Miles Head: Oakland-bound Prospect

With the trade of Andrew Bailey and Ryan Sweeney to Boston in exchange for Josh Reddick and a pair of minor leaguers, one of the questions A’s fans are asking is, “Who is Miles Head?” The short answer is that Head is a mid-level prospect who would have been ranked in the 15-20 range among Red Sox farmhands by most publications in the coming days. A more detailed description will tell you that…

…Miles Head can hit a baseball. The 20-year-old first baseman proved that last summer, bashing his way to one of the best seasons of anyone in the Red Sox system. Splitting the year between low-A Greenville and high-A Salem, he emerged as a legitimate prospect by hitting .299/.372/.515, with 37 doubles and 22 home runs.

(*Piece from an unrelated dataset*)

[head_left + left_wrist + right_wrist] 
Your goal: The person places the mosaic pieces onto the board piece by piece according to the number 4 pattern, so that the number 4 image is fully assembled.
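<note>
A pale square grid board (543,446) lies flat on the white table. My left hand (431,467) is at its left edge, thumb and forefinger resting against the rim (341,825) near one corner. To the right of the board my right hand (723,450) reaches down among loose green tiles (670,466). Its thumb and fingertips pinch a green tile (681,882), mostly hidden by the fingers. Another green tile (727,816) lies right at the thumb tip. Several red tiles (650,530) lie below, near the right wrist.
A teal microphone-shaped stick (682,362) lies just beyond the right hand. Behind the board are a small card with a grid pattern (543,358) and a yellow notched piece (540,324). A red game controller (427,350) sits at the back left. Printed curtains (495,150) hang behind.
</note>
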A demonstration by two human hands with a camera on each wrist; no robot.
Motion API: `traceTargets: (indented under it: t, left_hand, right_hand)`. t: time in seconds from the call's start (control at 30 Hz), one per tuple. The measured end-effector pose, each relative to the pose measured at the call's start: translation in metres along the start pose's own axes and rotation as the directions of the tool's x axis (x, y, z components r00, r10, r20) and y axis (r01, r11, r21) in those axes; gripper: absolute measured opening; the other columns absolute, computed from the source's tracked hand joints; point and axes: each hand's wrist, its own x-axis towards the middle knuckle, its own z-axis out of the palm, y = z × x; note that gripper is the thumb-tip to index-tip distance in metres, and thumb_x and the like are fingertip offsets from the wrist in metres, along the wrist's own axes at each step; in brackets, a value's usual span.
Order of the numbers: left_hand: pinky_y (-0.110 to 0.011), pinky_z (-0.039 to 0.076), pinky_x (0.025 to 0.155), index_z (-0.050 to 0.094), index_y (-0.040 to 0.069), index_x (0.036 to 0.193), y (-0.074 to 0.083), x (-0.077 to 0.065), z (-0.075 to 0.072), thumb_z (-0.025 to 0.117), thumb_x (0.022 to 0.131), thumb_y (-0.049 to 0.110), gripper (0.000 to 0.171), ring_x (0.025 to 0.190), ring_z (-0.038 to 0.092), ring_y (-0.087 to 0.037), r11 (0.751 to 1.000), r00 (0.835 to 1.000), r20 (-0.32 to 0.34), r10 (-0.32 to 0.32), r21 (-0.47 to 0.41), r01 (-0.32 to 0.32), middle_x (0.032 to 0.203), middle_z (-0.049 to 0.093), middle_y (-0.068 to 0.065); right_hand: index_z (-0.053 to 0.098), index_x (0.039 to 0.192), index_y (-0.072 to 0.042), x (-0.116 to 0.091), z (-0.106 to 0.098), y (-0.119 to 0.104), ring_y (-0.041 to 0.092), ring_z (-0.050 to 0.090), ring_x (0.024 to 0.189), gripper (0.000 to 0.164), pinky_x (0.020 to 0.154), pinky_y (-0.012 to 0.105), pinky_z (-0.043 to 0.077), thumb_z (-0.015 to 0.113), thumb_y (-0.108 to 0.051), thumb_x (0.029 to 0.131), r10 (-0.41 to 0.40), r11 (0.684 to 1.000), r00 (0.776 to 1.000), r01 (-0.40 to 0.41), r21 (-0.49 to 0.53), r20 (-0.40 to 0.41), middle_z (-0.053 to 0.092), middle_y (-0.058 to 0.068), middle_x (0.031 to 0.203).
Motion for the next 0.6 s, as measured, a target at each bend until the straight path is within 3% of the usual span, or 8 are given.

Most people didn’t realize he was that good. The native of Brooks, Georgia had been drafted in 2009, in the 26th round, and prior to last year he was just another fresh-faced kid trying to figure out professional pitching. His 2010 season in short-season Lowell yielded just a .240 average and only one home run. Apparently, he was only getting his feet wet.

According to Ben Crockett, Boston’s director of player development, the breakthrough was less of a surprise than it was a matter of maturation.

“Miles is a lot like Brandon Jacobs,” said Crockett, comparing Head to one of the most-highly-regarded players in the Red Sox system. “They followed a very similar path from 2010 to 2011. He was kind of a raw high-school hitter who took the steps forward last year that were envisioned when he was drafted, much like Jacobs. He’s physically not going to be in the mold of your traditional body that scouts love — he’s not going to win any beauty contests — but the guy can hit. He can get the barrel to the baseball.”

Listed at 6-foot, 215 lbs., Head is a shorter and stockier version of Kevin Millar, profiling as an average-at-best defender with a dangerous bat. Opinions on his glove work are mixed, with some scouts saying he has a chance to become an adequate first baseman, while others feel he lacks the agility and will be limited to the DH position.

According to Jim Callis of Baseball America, that makes Head a challenging player to project.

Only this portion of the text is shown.